**DATA SHOWN:**
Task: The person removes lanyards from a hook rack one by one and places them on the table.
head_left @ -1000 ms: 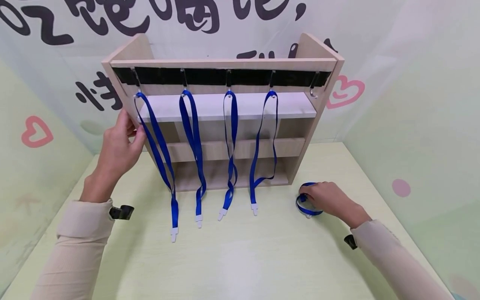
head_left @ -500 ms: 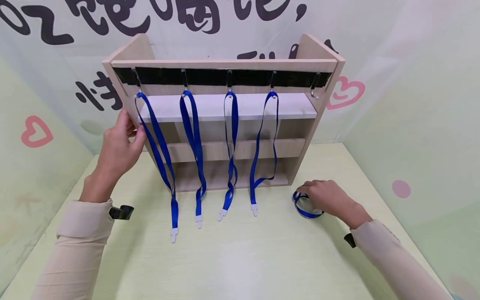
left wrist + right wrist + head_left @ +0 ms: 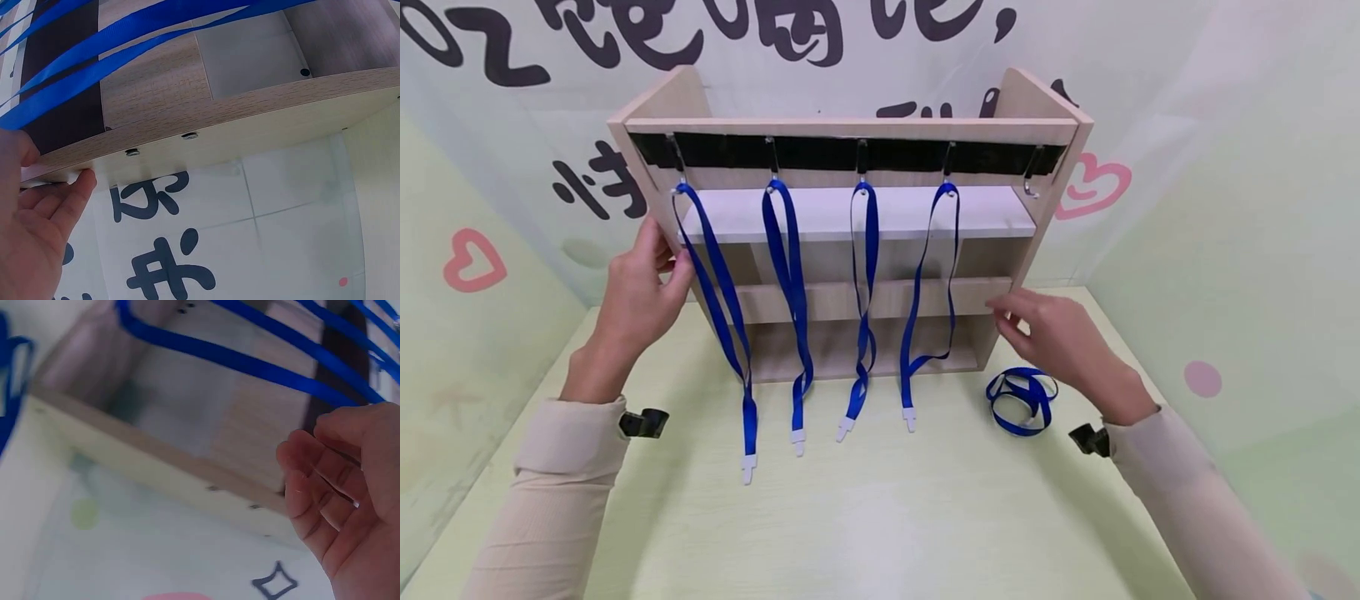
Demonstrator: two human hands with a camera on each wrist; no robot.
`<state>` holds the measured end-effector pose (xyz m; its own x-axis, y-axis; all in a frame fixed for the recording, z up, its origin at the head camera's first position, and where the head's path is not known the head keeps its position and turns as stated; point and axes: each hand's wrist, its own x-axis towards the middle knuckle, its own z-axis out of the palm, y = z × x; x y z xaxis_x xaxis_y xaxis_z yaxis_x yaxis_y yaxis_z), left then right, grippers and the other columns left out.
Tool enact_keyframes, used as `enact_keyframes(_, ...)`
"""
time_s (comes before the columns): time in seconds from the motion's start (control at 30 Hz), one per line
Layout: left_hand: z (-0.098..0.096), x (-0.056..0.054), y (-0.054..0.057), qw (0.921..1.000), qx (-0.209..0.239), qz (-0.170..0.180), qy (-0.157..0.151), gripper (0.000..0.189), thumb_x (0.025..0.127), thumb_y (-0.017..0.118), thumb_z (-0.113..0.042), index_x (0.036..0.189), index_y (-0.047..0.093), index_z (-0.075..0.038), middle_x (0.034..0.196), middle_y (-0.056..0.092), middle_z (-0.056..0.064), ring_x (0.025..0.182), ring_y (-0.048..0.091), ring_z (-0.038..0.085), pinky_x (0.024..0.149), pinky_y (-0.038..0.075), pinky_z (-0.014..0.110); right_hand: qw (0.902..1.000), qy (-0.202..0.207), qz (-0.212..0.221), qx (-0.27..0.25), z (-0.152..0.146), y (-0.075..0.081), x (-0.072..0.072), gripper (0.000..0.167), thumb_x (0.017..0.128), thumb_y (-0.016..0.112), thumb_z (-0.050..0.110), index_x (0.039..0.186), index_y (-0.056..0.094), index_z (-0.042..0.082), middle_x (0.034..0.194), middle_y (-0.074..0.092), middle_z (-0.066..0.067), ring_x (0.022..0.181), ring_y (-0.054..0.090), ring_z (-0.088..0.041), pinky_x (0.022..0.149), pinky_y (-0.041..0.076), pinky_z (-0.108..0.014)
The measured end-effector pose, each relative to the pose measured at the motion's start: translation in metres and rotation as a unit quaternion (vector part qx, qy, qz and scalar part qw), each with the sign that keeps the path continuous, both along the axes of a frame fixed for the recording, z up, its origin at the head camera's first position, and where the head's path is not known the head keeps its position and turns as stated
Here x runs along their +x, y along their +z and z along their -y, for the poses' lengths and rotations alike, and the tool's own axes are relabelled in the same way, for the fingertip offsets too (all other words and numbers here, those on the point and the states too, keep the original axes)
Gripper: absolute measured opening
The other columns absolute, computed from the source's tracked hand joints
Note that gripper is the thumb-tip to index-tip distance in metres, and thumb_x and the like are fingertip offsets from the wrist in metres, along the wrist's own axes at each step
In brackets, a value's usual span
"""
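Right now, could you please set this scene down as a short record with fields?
Rack: wooden rack standing on the table
Hooks: five in a row along a black strip
Hanging: four blue lanyards, one per hook, white clips at their lower ends
Bare hook: the rightmost hook
Loose item: coiled blue lanyard on the table, right of the rack
Left hand: grips the rack's left side panel
Right hand: holds nothing, fingers bent, apart from the coiled lanyard
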<state>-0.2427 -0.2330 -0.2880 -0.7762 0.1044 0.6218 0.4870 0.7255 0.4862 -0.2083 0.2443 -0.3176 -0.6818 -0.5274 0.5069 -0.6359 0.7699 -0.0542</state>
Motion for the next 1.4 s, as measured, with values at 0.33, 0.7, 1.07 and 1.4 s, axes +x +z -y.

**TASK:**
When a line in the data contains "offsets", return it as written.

**WRITTEN RESPONSE:**
Here x runs along their +x, y along their +z and z along their -y, for the poses' lengths and rotations alike, and the tool's own axes are relabelled in the same way, for the fingertip offsets too (all other words and numbers here, those on the point and the states too, keep the original axes)
Note that gripper is the thumb-tip to index-tip distance in metres, and thumb_x and the like are fingertip offsets from the wrist in metres, along the wrist's own axes at each step

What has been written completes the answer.